The day this story really broke (August 7, 2023, a day that will live in minor infamy), Nathan in my office pointed this issue out to me.

"Did you see that Zoom is going to use customer content to train AI?" he asked (this is what passes for casual morning conversation in my office).

My eyebrows went up, mostly because Zoom was being upfront about it, rather than because it was being done at all (because yes, this is the way of the world now). That said, there are some tricks libraries and educators—and any business that cares about use of personal data—can employ to resist it.

Not surprisingly, this comes down to two simple things: awareness, and language.

We'll use the recent Zoom scenario to illustrate:

I am not sure how awareness of the new clause first broke (I am going outsource that research to Nathan, and if he finds out, he'll put it in a footnote, here[1]). But it is clear that fairly soon, consumers were unambiguously aware of the privacy and use concerns posed by the "we'll suck you into our AI" Terms of Use.

Here is the language Zoom used[2] (and has since retracted) to announce it would use our conferences, etc. to train AI:

"[You agree Zoom can use your Content] ... for the purpose of product and service development, marketing, analytics, quality assurance, machine learning, artificial intelligence, training, testing, improvement of the Services, Software, or Zoom's other products, services, and software, or any combination thereof..."

This is where language comes in.

As the world soon knew, this "old" language listed "artificial intelligence", as well as "training", (although the Terms' dubious use of commas suggests to me that Zoom could use our Content for not just "training" AI, but humans, too... actually an even more terrifying prospect, from some perspectives).[3] So yes, lots to be concerned about when it comes to "Customer Content" (which is Zoom’s term for the recordings/data/analytics that come from "Customer Input", which is the raw content you put into Zoom[4]).

Now let's use our awareness of the current Term of Use (current as of August 24, 2023, at least), and see what the language says:

"10.2 Permitted Uses and Customer License Grant. Zoom will only access, process or use Customer Content for the following reasons (the “Permitted Uses”): (i) consistent with this Agreement and as required to perform our obligations and provide the Services; (ii) in accordance with our Privacy Statement; (iii) as authorized or instructed by you; (iv) as required by Law; or (v) for legal, safety or security purposes, including enforcing our Acceptable Use Guidelines. You grant Zoom a perpetual, worldwide, non-exclusive, royalty-free, sublicensable, and transferable license and all other rights required or necessary for the Permitted Uses."

Although not as stark as the old language, there is still a lot of wiggle room to squeeze a blending of Customer Content with AI there. What if Zoom is "obligated" to provide a service, and decides to use AI to do it? What if Zoom decides AI is needed for "enforcing Acceptable Use Guidelines?" What if Zoom decides that AI is needed for your safety, and that, also for your safety, Customer Content must be used to train that AI?

Of course, right now, the Terms also say (in bold, so you know they mean it[5]):

"Zoom does not use any of your audio, video, chat, screen sharing, attachments or other communications-like Customer Content (such as poll results, whiteboard and reactions) to train Zoom or third-party artificial intelligence models".

So can this assurance be trusted?
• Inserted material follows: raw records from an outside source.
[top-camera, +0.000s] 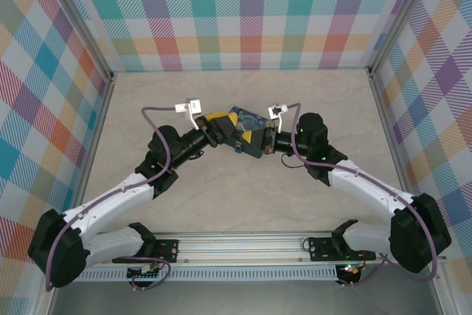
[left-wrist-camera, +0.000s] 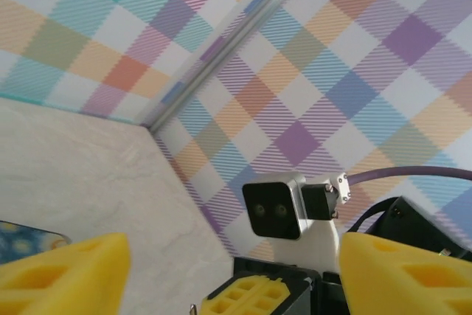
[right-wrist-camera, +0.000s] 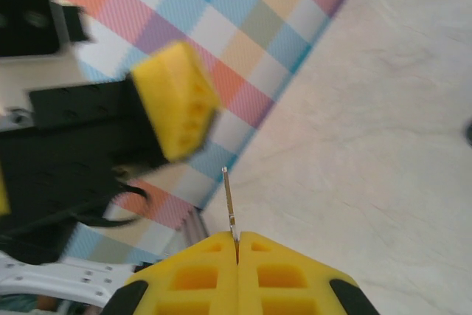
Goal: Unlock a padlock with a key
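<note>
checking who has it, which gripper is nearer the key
Right. The right gripper is shut on the key, which sticks out of its grip. The left gripper stands open opposite, one finger near the key's tip but apart from it.

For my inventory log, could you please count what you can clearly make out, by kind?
End effectors: 2 (left end effector, right end effector)
Tin box: 1
Key: 1
Total: 4

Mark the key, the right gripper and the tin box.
key [right-wrist-camera: 229, 201], right wrist view, mid-shaft
right gripper [right-wrist-camera: 237, 247], right wrist view, seam between shut fingertips
tin box [left-wrist-camera: 29, 238], left wrist view, painted lid edge
</note>
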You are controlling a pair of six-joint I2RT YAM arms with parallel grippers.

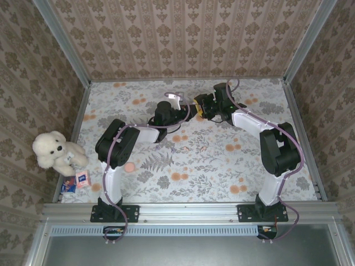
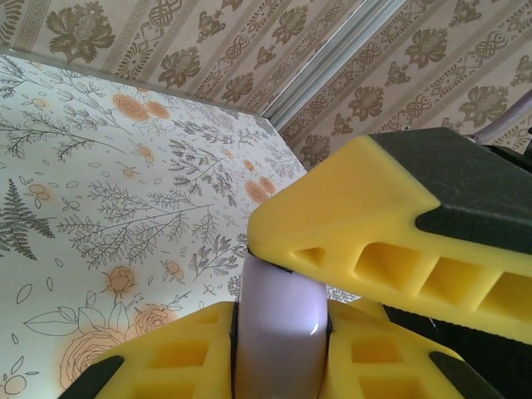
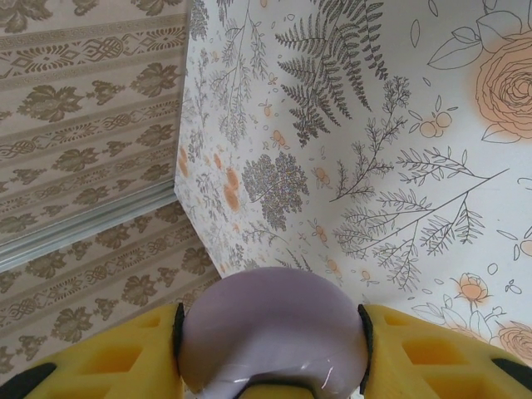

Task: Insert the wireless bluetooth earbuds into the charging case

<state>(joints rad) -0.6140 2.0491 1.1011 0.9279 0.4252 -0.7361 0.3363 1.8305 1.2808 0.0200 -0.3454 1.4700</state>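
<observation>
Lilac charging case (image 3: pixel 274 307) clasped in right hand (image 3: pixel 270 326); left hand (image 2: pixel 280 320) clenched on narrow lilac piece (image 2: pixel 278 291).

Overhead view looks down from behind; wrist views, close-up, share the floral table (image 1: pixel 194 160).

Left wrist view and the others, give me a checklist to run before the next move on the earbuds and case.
1. Left end effector grips its lavender piece: ok, pinched between both pads.
2. Right end effector grips its rounded lavender piece: ok.
3. Which piece is earbud, which is case: cannot tell.
4. Case open, sockets showing: cannot tell.
5. Clearance between the end effectors: not ok, another yellow finger crowds the left's piece.
6. Plush toy out of the way: ok, at the left edge.
</observation>
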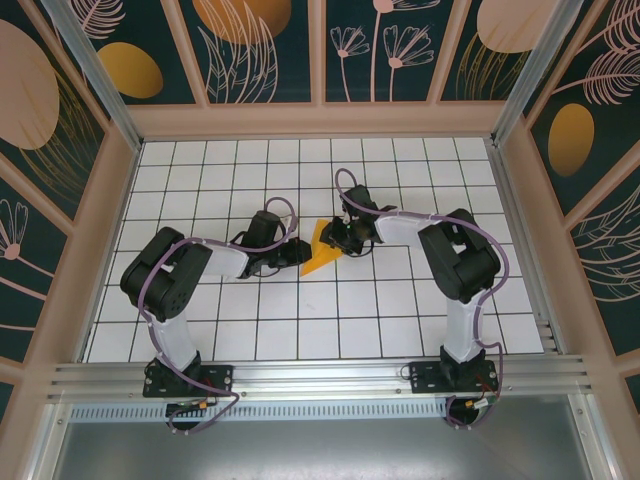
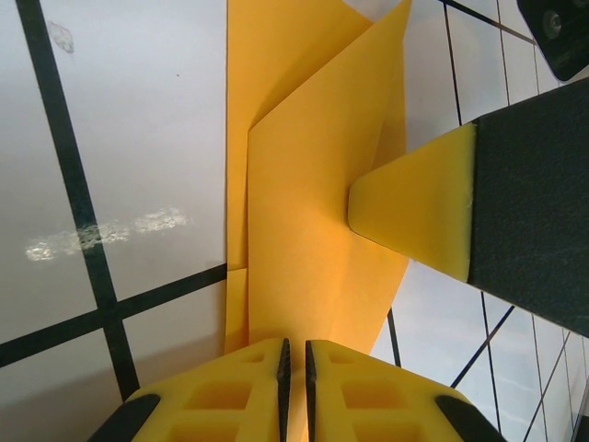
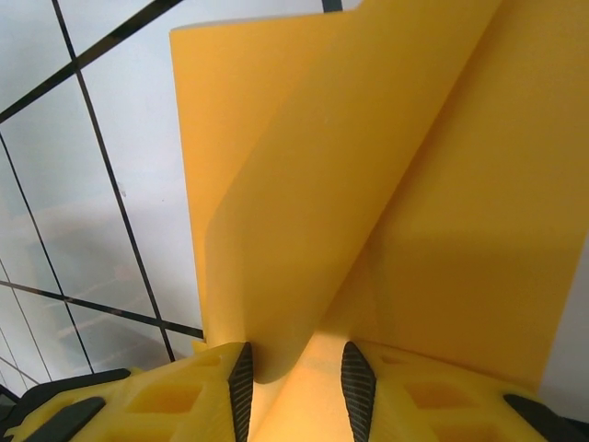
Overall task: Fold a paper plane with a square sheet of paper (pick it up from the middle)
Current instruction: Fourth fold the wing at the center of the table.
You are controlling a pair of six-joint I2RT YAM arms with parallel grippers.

This brings us back to language.

Back in the day, of course, computer systems were not "trained" (as one would train a dog, or a small child to use the toilet) but rather, "programmed."

However, even in the (relatively) slow-moving world of the law, this is no longer the case.

Here is an excerpt from a recent case[6] where lawyers were squabbling over how to gather "Electronically Stored Evidence" ("ESI"):

Defendants propose the following method for searching and producing relevant ESI:

1) Narrow the existing universe of approximately 27,000 documents...

2) Undersigned counsel reviews a statistically significant sample of the remaining e-mails at issue and marks them relevant/irrelevant to create a "training set;"

3) That training set is then used to "train" the eDiscovery vendor's artificial intelligence/predictive coding tool, which "reviews" the remaining e-mails and assigns each a percentage-based score that measures likelihood to be responsive...

So even in the law, computer systems are being "trained", and there is a precise meaning to the term (which in plain[7] terms is "repeatedly using data and parameters to create patterns desired by the user").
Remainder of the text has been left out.